I have spent some time stream-lining my thoughts on managing the monthly income, time-selling and delta neutral portfolio with the Greeks and the Profit and Loss Graph. This is the last post on this topic for now.
The P & L Graph is a very good tool to present the current and expiration P & L across different prices. Its expiration (red) curve demonstrates the potential P & L during expiration. This is not easy to figure out from the Greeks if the expiration has many days to come.
The Greeks are good at estimating the immediate term (1 day or 2) P & L only, since they change significantly with prices and volatility. The Greeks are closely related to the current P & L (white) curve. For high priced stocks (i.e. SPX, RUT), it is not easy to estimate their P & L directly using the Greeks, because the stocks may change $10 a day but the Greeks (delta) measure the change of $1 only. A series of calculations would have to be made to get an approximate estimate of the portfolio P & L changes when using Greeks.
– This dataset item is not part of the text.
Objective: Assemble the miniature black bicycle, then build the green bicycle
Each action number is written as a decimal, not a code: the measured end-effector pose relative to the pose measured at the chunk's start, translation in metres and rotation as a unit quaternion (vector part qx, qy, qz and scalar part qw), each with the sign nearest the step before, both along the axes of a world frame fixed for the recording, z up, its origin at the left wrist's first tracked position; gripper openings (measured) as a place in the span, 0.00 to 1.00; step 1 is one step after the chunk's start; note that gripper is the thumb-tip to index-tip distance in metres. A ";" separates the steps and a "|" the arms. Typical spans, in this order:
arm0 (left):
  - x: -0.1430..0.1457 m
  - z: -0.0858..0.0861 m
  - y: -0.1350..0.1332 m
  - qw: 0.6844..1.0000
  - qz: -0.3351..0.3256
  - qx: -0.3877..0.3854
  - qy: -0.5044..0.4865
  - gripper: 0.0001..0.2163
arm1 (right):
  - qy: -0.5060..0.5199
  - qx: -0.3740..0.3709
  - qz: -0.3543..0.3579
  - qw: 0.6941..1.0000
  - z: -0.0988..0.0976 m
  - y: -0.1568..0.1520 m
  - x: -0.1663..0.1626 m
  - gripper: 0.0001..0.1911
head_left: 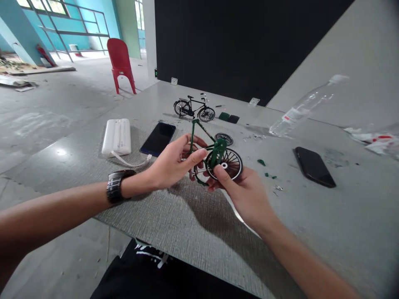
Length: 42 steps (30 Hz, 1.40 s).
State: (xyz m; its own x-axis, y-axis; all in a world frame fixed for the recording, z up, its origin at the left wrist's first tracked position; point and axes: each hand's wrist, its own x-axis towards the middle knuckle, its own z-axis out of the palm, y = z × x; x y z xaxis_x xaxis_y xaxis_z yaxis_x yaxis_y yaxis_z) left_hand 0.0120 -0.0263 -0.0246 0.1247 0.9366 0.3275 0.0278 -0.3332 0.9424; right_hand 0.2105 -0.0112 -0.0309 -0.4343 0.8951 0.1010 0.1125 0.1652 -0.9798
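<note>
Between my hands, above the table, is a green model bicycle [219,147] with one black spoked wheel [233,160] at its fender end. My left hand [174,162] grips the frame from the left, its thumb pointing toward the wheel. From the right, my right hand [245,189] pinches the wheel and fender end, thumb on top near the hub. Some fingers of both hands are hidden behind the model. Just beyond lies a loose spoked wheel [225,138] on the table. Farther back stands a finished-looking black model bicycle [193,108].
Left on the table [199,216] are a white power bank [116,137] with a cable and a dark phone [158,138]. To the right lie small green parts [261,162], another black phone [314,166] and a tilted clear bottle [307,106]. A red chair [120,62] stands beyond.
</note>
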 end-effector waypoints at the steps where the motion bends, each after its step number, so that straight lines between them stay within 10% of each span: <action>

Combining the expiration P & L curve with Greeks should make it easier to manage the portfolio. At the option inventory building phase, I make every attempt to build a monthly portfolio with smooth expiration profit curve. As market attacks the portfolio with disruptive price changes, I will watch the market price against the expiration P & L. If the price is near the break even points, I would make adjustments. When making adjustment, I will manage the Greeks to neutralize market disruptions and try to maintain a smooth expiration curve again. If the expiration graph is not available, the Greeks should alarm for potential risks. An increasing absolute value of delta signals the white curve moving away from the center of the expiation (red) curve.